#### [TASK REQUIREMENTS]
Within the entries below, find the portion that opens with the line containing "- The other" and closes with the line containing "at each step". Retype that portion exactly and only.

#### [MATERIAL PROVIDED]

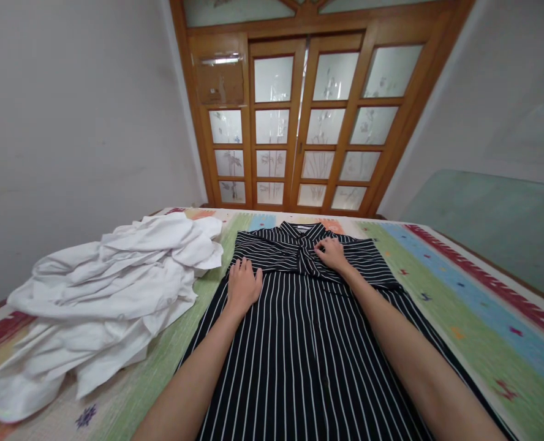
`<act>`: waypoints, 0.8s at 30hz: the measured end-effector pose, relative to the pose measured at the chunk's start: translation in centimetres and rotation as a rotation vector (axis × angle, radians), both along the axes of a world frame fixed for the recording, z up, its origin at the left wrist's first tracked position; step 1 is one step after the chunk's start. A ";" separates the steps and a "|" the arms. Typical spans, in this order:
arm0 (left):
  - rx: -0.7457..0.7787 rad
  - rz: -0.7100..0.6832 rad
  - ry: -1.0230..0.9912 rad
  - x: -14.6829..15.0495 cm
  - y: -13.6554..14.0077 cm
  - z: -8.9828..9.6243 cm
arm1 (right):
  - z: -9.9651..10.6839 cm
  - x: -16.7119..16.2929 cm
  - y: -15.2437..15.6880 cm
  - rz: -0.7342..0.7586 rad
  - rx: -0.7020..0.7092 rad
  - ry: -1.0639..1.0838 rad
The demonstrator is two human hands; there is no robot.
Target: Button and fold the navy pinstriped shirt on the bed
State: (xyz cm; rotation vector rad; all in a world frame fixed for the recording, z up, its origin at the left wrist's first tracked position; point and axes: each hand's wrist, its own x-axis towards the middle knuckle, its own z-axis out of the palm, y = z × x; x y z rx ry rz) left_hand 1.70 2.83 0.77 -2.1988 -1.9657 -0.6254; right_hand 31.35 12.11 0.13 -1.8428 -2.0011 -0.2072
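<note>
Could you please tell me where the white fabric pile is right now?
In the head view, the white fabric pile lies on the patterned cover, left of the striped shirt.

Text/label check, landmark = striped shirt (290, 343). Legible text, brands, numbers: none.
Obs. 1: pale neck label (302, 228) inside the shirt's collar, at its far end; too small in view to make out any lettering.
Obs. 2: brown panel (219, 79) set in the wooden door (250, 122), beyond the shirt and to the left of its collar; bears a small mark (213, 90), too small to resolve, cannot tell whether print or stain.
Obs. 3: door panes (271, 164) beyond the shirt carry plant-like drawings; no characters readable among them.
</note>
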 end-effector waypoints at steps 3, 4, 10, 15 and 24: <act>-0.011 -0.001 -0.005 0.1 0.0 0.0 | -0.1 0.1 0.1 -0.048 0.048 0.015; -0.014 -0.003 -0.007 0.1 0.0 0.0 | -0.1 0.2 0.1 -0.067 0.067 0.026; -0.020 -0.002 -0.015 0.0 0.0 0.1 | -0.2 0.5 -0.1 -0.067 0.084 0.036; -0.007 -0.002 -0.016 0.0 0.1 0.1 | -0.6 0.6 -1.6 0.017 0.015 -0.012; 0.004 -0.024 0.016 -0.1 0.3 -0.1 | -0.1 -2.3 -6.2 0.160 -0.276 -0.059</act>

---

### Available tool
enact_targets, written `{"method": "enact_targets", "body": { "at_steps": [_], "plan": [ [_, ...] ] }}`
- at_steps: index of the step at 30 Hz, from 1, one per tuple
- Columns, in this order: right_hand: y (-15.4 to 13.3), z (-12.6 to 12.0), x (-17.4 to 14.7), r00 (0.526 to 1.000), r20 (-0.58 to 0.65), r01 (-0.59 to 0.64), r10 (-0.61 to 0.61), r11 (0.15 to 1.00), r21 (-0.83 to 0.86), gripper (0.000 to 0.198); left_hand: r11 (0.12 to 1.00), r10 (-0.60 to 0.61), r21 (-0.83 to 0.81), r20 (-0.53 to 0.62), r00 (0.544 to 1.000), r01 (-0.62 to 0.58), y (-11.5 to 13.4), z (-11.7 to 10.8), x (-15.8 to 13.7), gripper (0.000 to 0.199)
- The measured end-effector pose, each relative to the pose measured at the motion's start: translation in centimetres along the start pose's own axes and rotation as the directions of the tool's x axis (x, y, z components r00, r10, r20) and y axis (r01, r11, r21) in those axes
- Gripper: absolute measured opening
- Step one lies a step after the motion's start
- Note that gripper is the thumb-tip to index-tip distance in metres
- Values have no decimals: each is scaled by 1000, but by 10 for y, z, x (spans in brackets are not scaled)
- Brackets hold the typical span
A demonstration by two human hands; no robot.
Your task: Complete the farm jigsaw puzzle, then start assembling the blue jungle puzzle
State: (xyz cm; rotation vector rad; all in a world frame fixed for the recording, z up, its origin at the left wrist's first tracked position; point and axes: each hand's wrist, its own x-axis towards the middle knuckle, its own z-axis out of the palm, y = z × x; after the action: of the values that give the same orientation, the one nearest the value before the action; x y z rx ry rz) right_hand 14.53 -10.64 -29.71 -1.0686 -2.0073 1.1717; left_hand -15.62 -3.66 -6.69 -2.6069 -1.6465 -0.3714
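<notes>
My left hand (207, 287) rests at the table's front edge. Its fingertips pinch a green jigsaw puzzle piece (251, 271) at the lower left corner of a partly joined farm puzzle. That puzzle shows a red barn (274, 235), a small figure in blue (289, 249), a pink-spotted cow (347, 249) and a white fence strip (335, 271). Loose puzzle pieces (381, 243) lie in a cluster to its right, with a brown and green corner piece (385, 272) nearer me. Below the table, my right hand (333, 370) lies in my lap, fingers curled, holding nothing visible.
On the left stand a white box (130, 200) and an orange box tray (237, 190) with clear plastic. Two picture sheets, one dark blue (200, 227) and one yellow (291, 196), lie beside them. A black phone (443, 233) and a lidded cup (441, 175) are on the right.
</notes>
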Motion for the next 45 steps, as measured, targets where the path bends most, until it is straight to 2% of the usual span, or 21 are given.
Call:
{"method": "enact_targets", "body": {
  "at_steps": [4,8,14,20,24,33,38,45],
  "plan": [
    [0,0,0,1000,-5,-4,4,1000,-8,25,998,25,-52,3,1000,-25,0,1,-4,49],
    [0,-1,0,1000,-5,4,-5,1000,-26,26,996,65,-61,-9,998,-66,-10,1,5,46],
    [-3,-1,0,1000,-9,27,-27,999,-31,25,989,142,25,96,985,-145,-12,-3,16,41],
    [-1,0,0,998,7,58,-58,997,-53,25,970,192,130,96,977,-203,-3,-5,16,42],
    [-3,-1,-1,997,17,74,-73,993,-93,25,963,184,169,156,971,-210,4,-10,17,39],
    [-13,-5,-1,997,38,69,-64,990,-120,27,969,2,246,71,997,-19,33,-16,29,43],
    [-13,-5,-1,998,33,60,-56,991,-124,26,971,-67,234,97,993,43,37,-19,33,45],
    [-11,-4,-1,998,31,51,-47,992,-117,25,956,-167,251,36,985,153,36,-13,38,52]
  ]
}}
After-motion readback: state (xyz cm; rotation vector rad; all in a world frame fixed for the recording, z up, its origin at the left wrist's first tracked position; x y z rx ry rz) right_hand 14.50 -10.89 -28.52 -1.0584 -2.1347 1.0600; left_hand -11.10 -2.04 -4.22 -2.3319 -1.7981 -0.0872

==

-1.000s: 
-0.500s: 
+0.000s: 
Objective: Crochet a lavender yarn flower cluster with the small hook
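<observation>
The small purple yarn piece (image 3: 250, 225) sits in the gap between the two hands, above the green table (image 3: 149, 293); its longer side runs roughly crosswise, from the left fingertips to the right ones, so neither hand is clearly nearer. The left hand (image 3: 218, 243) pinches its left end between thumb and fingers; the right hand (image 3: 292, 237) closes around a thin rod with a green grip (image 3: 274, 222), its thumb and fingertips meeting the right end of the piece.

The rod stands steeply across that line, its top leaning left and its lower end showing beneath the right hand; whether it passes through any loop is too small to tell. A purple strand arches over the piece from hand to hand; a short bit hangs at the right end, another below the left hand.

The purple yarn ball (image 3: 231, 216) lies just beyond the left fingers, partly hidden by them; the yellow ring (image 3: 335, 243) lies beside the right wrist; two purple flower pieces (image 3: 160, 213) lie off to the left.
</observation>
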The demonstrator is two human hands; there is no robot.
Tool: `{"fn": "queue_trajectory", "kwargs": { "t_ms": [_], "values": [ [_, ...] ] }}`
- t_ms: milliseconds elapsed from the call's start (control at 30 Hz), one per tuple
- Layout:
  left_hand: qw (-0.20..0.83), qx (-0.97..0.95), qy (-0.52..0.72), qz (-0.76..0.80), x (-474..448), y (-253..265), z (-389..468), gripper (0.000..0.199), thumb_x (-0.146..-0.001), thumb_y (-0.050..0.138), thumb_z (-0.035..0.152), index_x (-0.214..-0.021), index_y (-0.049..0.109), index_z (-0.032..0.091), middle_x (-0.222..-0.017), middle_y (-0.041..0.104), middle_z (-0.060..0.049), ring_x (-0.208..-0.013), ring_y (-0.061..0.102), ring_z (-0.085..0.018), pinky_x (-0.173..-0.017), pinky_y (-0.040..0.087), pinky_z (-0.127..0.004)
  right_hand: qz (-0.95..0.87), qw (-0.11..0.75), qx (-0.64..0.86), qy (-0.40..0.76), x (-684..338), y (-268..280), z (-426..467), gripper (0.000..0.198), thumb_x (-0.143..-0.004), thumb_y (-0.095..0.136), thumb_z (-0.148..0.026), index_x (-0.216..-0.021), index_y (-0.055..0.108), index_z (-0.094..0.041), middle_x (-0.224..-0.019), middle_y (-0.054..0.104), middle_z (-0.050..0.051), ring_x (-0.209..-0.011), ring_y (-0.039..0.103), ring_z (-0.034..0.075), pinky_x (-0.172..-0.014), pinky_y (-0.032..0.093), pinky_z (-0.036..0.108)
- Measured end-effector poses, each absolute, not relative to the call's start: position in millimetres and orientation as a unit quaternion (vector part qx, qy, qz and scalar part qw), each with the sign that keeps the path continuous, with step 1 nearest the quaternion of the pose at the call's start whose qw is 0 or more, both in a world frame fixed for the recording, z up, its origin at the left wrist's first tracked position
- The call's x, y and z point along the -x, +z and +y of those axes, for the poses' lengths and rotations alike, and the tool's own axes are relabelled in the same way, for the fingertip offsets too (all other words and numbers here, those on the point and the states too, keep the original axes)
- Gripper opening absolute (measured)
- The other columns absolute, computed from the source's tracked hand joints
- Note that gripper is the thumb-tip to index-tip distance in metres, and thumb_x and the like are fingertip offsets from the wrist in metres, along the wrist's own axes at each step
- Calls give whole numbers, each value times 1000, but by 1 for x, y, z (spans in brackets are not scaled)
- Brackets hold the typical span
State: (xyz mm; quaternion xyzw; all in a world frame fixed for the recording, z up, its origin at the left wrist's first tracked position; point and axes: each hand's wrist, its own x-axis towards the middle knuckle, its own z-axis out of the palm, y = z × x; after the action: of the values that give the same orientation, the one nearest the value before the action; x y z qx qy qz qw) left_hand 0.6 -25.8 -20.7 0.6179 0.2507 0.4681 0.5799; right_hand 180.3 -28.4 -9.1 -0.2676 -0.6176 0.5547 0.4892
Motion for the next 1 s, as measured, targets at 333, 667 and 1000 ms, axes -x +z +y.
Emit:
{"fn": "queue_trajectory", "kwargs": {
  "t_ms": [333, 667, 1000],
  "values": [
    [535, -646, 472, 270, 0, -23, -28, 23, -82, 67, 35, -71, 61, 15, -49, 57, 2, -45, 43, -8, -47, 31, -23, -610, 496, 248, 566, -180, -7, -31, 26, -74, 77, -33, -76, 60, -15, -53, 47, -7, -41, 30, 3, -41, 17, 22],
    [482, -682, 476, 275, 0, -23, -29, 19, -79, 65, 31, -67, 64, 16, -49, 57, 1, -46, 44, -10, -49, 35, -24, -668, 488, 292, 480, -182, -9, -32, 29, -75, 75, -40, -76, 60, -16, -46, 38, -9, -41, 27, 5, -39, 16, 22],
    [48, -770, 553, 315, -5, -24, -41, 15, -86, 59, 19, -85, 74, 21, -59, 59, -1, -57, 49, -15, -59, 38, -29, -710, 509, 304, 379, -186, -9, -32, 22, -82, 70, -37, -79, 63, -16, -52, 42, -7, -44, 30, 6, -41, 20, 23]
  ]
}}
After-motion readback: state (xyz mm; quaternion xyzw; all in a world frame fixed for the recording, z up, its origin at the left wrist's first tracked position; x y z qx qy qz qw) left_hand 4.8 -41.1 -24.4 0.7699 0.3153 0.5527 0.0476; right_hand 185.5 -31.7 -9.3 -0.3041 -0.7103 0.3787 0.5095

#### [RESPONSE]
- The other columns absolute, computed from the source's tracked hand joints
- Note that gripper is the thumb-tip to index-tip distance in metres, and thumb_x and the like are fingertip offsets from the wrist in metres, along the wrist's own axes at each step

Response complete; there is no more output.